Elle a fouillé dans les actes d’état civil de baptêmes, mariages et sépultures, ainsi que les recensements. Résultat : aucun ancêtre autochtone avant au moins 1780. Toutes les branches ont été analysées jusqu’à la période contemporaine. « S’ils étaient Autochtones, ça serait écrit. »
La seule ascendance autochtone qu’elle lui a trouvée est Marie Manitouébéouich, une Algonquine qui a intégré la nation huronne au XVIIe siècle. « Cette ancêtre se retrouve dans l’arbre généalogique de milliers de Canadiens français », précise Dominique Ritchot.
« Je suis la petite fille des pins, je viens du territoire de la Confédération des Wabanakis [Abénakis] et je suis du clan de la Tortue. » ( Suzy Kies en introduction d’une vidéo réalisée pour le compte du conseil scolaire Providence)
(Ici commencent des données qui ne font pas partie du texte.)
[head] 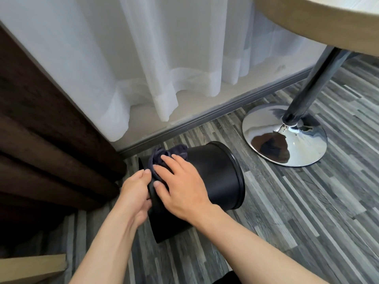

« C’est un chaos absolu. Je ne connais personne de la communauté d’Odanak qui se souvienne de son clan familial », dit Éric Pouliot-Thisdale, recherchiste pour le département de démographie de l’Université de Montréal, lui-même Autochtone, spécialiste de la démographie autochtone.
Éric Pouliot-Thisdale rappelle qu’il faut une différence maximale de trois générations avec un Autochtone pour avoir droit au statut reconnu légalement.
Jacques T. Watso, du Conseil de bande d’Odanak, lui reproche une « fausse représentation » et une « appropriation » de la culture autochtone.